[Your task] Output the data below exactly as it is, dropping the pictures from your copy.

##########

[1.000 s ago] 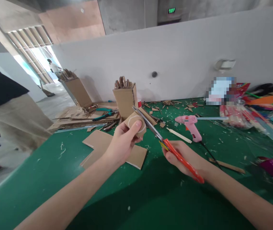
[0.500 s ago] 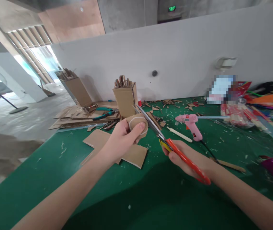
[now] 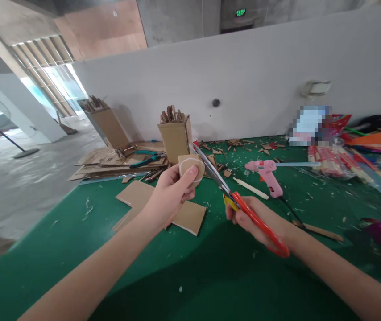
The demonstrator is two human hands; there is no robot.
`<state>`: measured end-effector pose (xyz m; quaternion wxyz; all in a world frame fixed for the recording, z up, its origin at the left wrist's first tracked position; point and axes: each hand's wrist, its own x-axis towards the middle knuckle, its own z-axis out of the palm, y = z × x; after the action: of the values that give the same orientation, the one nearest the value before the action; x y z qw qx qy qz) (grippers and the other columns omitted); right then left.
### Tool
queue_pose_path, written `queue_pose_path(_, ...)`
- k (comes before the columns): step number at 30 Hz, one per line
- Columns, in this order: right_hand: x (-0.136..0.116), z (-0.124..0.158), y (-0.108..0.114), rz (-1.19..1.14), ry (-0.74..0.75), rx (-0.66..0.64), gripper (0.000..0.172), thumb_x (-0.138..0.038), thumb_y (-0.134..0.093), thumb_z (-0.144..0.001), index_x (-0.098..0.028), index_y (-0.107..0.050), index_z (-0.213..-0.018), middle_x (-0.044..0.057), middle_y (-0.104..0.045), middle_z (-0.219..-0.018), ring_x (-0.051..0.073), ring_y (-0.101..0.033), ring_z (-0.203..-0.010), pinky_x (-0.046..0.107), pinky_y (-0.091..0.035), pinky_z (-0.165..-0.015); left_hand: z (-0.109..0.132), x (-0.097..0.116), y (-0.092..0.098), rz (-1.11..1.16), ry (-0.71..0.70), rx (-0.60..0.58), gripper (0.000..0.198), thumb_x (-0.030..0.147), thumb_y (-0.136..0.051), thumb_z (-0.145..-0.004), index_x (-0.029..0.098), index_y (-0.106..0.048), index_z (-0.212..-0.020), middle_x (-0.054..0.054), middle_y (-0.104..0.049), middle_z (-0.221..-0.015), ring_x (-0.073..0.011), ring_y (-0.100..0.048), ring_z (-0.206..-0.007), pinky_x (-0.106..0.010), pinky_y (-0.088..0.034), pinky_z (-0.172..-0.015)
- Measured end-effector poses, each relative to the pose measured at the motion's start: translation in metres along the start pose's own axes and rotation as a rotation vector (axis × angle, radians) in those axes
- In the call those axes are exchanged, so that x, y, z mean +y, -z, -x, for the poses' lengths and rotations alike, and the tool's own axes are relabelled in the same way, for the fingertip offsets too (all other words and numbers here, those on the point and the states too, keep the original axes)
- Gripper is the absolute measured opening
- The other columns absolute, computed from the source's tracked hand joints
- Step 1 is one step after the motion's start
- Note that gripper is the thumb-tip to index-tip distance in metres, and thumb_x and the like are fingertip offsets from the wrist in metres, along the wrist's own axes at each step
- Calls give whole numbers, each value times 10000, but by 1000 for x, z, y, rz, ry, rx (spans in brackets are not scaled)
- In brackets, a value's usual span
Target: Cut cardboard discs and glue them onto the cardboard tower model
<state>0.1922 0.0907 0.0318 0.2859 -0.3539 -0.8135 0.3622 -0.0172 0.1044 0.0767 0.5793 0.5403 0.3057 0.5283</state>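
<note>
Between thumb and fingers, my left hand (image 3: 172, 191) pinches a small cardboard piece (image 3: 195, 163) with a white curved line drawn on it. Its right edge looks rounded, while a corner shows at the upper left. My right hand (image 3: 249, 216) is closed around the red and yellow handles of a pair of scissors (image 3: 215, 171). The blades point up and left, lying close along the right edge of the piece; I cannot tell whether they touch it. Below my left hand, cross-shaped cardboard (image 3: 190, 216) lies flat on the green table (image 3: 163, 276).
A cardboard box of strips (image 3: 174, 138) stands behind my left hand, another box (image 3: 110, 127) further left. Teal-handled pliers (image 3: 145, 159) rest on stacked cardboard (image 3: 93, 162). To the right lie a pink glue gun (image 3: 267, 171), a white stick (image 3: 250, 188) and plastic-wrapped supplies (image 3: 331, 160).
My left hand has turned the cardboard piece, so its corner now points up and left. The scissor blades have closed together somewhat. A blurred shape at the far left has mostly moved out of view.
</note>
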Motion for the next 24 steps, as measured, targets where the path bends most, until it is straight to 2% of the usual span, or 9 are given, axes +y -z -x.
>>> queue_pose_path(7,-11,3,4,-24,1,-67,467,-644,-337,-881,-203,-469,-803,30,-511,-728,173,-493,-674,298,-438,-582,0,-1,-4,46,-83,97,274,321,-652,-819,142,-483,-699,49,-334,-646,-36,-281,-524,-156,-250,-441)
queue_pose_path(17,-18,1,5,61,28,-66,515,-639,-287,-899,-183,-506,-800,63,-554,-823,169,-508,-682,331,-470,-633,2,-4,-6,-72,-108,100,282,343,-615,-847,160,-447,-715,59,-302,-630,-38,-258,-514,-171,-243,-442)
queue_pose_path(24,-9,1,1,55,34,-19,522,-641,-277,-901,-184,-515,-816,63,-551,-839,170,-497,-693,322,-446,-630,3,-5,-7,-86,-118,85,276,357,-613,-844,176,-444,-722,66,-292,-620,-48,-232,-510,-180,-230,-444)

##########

[Written response]
[1.000 s ago] 
[0.500 s ago] 
[now] 
The demonstrator is two human hands; there is no robot.
`<state>`: measured end-effector pose (xyz m; quaternion wxyz; all in a world frame fixed for the recording, z up, its origin at the left wrist's first tracked position; point and axes: each hand's wrist, its own x-axis towards the middle knuckle, its own z-axis out of the palm, y = z × x; after the action: of the values that give the same orientation, the one nearest the value before the action; x y z qw qx qy qz) (grippers and the other columns omitted); right then left.
### Tool
queue_pose_path, written `queue_pose_path(_, ...)`
- k (comes before the columns): step number at 30 Hz, one per line
- Columns, in this order: right_hand: x (-0.136..0.116), z (-0.124..0.158), y (-0.108..0.114), rz (-1.19..1.14), ry (-0.74..0.75), rx (-0.66..0.64), gripper (0.000..0.172), thumb_x (-0.138..0.038), thumb_y (-0.134..0.093), thumb_z (-0.144..0.001), index_x (-0.098..0.028), index_y (-0.107..0.050), index_z (-0.213..-0.018), middle_x (-0.044..0.057), middle_y (-0.104..0.045), middle_z (-0.219..-0.018), ring_x (-0.051..0.073), ring_y (-0.101..0.033), ring_z (-0.203..-0.010), pinky_x (-0.046..0.107), pinky_y (-0.091..0.035), pinky_z (-0.165..-0.015); left_hand: z (-0.109..0.132), x (-0.097..0.116), y (-0.092..0.098), rz (-1.11..1.16), ry (-0.71..0.70), rx (-0.60..0.58), gripper (0.000..0.198), thumb_x (-0.030..0.147), thumb_y (-0.136..0.051), thumb_z (-0.145..-0.004), index_x (-0.029..0.098), index_y (-0.106..0.048), index_z (-0.212..-0.020), middle_x (-0.054..0.054), middle_y (-0.104..0.049), middle_z (-0.221..-0.015), ring_x (-0.073..0.011), ring_y (-0.100..0.048), ring_z (-0.206..-0.007), pinky_x (-0.106..0.010), pinky_y (-0.088..0.034), pinky_z (-0.172..-0.015)
- Measured end-effector poses, each relative to the pose measured at the motion's start: translation in metres along the start pose's own axes and rotation as a rotation vector (axis × angle, radians) in those axes
- In the call those axes are exchanged, so that x, y, z mean +y, -z, -x, for the poses' lengths and rotations alike, and the tool's own axes are relabelled in the same way, for the fingertip offsets too (all other words and numbers here, those on the point and the states too, keep the original axes)
- Gripper is the absolute measured opening
- The other columns absolute, computed from the source's tracked hand joints
- Step 1 is one step after the motion's start
- Note that gripper is the thumb-tip to index-tip distance in metres, and thumb_x and the like are fingertip offsets from the wrist in metres, along the wrist's own axes at each step
- Calls give whole numbers, each value times 10000, but by 1000 for x, z, y, rz, ry, rx (spans in brackets are not scaled)
- In brackets, a value's usual span
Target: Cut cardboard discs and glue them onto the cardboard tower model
<state>0.1922 0.0907 0.0318 0.2859 -0.3539 -0.8135 0.3622 -0.0172 0.1044 0.0767 0.5793 0.5403 0.3057 0.5283</state>
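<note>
Between thumb and fingers, my left hand (image 3: 172, 191) pinches a small cardboard piece (image 3: 195, 163) with a white curved line drawn on it. Its right edge looks rounded, while a corner shows at the upper left. My right hand (image 3: 249, 216) is closed around the red and yellow handles of a pair of scissors (image 3: 215, 171). The blades point up and left, lying close along the right edge of the piece; I cannot tell whether they touch it. Below my left hand, cross-shaped cardboard (image 3: 190, 216) lies flat on the green table (image 3: 163, 276).
A cardboard box of strips (image 3: 174, 138) stands behind my left hand, another box (image 3: 110, 127) further left. Teal-handled pliers (image 3: 145, 159) rest on stacked cardboard (image 3: 93, 162). To the right lie a pink glue gun (image 3: 267, 171), a white stick (image 3: 250, 188) and plastic-wrapped supplies (image 3: 331, 160).
My left hand has turned the cardboard piece, so its corner now points up and left. The scissor blades have closed together somewhat. A blurred shape at the far left has mostly moved out of view.
</note>
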Motion for the next 24 steps, as measured, targets where the path bends most, until it is straight to 2% of the usual span, or 9 are given, axes +y -z -x.
>>> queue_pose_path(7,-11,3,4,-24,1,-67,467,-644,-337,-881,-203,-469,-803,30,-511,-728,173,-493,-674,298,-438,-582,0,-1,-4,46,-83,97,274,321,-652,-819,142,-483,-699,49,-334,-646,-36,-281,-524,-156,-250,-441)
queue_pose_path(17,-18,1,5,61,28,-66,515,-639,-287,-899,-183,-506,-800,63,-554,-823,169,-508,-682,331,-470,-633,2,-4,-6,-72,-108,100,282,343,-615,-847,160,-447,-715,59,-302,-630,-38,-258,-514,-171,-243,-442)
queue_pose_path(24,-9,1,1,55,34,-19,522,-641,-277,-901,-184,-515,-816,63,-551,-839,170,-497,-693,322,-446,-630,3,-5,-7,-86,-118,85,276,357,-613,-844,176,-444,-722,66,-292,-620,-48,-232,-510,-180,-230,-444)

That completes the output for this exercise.